Forty years ago this weekend, I was at the Woodstock concert, and now I am getting alarmed about all the retrospectives. They’re beginning to make me feel like Frank Buckles, the 108-year-old last surviving veteran of World War I. Although I will never come up with a line as good as Frank’s secret to a long life. (“When you start to die, don’t.”)

Also, it has brought back my concern about the fact that I do not have any memory whatsoever of having heard any music. Woodstock-wise, I am the walking definition of anhedonia.

I spent a lot of time trying to talk a state policeman into helping me charge the battery on the car I had borrowed from my boyfriend. And, having left the picnic basket behind on the front porch, I was in charge of finding food for myself, my brother and the six friends who came with us. This took a great deal of time, and involved making my way to a little town down the road, where the store shelves had been stripped nearly bare and the people seemed to feel as if they were living out an episode of “The Twilight Zone.”

Fortunately, it turned out that eight people could live on peanut butter and marshmallow fluff for much longer than you might imagine.

But it was still a great adventure. The lesson I took away from it is that whenever anybody asks you to do something off the wall, you should really try to do it — unless it involves being unethical or a two-plane connection. You might not enjoy it while it’s going on, but somewhere down the line the anecdotes will always come in handy.

When I was actually at Woodstock, it never occurred to me anybody was going to want to discuss it 40 years down the road. In fact, the only time I envisioned the concert having any impact on my future was on the way home when I decided all of us were going to die in a massive traffic jam.

It was already dark when a girl walked up to my car — which was easy to approach, since we hadn’t moved for several hours — and said something like: “All the people ahead are going to sleep, so you might as well just settle down for the night.”

Then she gave me a flower and walked away.
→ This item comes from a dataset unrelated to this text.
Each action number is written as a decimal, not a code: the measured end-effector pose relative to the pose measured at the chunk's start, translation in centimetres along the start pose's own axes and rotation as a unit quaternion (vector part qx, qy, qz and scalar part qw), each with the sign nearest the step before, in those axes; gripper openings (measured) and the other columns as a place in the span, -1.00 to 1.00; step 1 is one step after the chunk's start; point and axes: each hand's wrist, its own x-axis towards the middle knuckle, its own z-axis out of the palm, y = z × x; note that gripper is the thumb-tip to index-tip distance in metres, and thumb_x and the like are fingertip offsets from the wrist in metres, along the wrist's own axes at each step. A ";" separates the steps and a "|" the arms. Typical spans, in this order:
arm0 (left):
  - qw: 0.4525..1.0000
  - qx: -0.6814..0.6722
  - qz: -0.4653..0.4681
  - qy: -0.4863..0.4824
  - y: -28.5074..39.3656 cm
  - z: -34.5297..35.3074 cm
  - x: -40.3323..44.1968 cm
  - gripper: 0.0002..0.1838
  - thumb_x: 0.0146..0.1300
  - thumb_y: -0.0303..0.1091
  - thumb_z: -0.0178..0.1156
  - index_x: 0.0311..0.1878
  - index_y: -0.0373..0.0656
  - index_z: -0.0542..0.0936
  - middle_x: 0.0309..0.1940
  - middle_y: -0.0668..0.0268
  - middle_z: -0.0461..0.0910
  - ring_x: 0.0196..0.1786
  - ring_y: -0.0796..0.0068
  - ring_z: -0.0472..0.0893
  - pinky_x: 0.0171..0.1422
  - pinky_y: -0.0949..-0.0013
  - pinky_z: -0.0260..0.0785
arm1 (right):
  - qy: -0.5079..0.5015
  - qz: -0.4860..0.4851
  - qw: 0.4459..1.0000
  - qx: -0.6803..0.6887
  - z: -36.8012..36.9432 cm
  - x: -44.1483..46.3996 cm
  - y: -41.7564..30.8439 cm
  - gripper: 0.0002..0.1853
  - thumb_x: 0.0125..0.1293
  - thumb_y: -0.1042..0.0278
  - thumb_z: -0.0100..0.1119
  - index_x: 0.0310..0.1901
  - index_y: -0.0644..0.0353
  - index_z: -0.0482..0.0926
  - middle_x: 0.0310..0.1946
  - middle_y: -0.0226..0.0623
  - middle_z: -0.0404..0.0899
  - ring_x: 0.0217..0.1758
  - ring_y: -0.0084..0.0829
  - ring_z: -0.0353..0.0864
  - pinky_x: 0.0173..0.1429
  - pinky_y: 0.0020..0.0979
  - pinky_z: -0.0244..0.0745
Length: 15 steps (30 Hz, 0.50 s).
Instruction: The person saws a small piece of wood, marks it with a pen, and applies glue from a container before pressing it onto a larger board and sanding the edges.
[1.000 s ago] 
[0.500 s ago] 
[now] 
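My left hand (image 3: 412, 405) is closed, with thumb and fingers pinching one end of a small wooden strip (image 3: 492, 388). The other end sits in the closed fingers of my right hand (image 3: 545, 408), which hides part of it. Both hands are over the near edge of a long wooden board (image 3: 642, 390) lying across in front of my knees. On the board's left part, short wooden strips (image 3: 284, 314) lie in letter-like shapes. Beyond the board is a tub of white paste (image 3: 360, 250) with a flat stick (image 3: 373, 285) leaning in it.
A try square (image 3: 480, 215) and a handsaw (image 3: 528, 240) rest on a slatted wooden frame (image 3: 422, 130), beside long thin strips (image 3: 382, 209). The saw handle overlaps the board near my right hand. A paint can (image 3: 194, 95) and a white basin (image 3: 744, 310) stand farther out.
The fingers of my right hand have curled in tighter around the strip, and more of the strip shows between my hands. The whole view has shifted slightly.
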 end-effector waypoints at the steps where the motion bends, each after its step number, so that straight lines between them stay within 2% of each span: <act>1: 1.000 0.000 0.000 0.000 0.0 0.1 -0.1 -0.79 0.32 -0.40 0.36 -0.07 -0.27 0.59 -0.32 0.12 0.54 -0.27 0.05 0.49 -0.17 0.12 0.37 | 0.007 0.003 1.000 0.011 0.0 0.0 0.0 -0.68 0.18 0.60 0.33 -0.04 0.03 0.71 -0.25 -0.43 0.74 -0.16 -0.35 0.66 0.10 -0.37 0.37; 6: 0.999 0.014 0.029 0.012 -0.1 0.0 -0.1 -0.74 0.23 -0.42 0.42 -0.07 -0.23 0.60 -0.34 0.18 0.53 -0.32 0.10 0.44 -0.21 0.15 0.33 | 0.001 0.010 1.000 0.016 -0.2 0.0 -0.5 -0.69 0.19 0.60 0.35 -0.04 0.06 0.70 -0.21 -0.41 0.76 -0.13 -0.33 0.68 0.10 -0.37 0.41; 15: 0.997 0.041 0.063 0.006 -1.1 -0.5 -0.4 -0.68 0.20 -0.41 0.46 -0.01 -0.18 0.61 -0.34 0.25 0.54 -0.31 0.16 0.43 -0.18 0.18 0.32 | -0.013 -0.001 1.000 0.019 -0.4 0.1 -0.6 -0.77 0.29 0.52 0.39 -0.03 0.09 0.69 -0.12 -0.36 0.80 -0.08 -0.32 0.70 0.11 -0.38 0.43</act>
This was a sweet gesture, but I was so overwhelmed by the wish that the flower was, say, a saltine cracker, that I didn’t really respond.

As the hours slowly ticked by, I decided that the cars were never going to move again — and that months later rescuers would find our desiccated bodies, some collapsed behind the wheel, others slumped over the glove compartment where they expired while searching for a stray cough drop.

I fantasized that this mass tragedy would cause all the people over 30 to regret the terrible way that they had ignored the wise advice that the younger generation had been offering on how to run the world. Then the much-discussed revolution would finally occur, the world would achieve peace and harmony and we would be remembered as the Woodstock Martyrs who made it all happen.

Or, you know, we might just decide to get out of the cars and walk.

The Woodstock-mania must drive young people crazy since it is yet another reminder that the baby-boom generation is never going to stop talking about the stuff it did, and that when they are old themselves there will probably still be some 108-year-old telling them how everybody slept in the mud but that it was worth it because Janis Joplin sounded so awesome and the people were all mellow.

Current younger generation, I know you would be equally good-natured if you found yourself stranded in the middle of nowhere, cut off from the world with 400,000 other people and a bunch of bands. But it will never happen because although you will have many, many fine adventures of your own, you will never be cut off.

My sister-in-law Laura just got back from the Lollapalooza concert in Chicago, which was the exact opposite of Woodstock in the sense that it was an extremely pleasant way for a middle-aged person to spend a weekend.

The thing that struck her most — besides the misting tents, the lobster corndogs and the truffled popcorn — was that “at any point you could look around and 50 percent of the people were texting or reading a text. Which is fine for keeping in touch, but I wonder how truly involved you can get with the music.”

As the person who went to Woodstock and didn’t see the concert, I can’t really comment on that last point. But 40 years ago, I knew eight people who would have killed for that lobster corndog.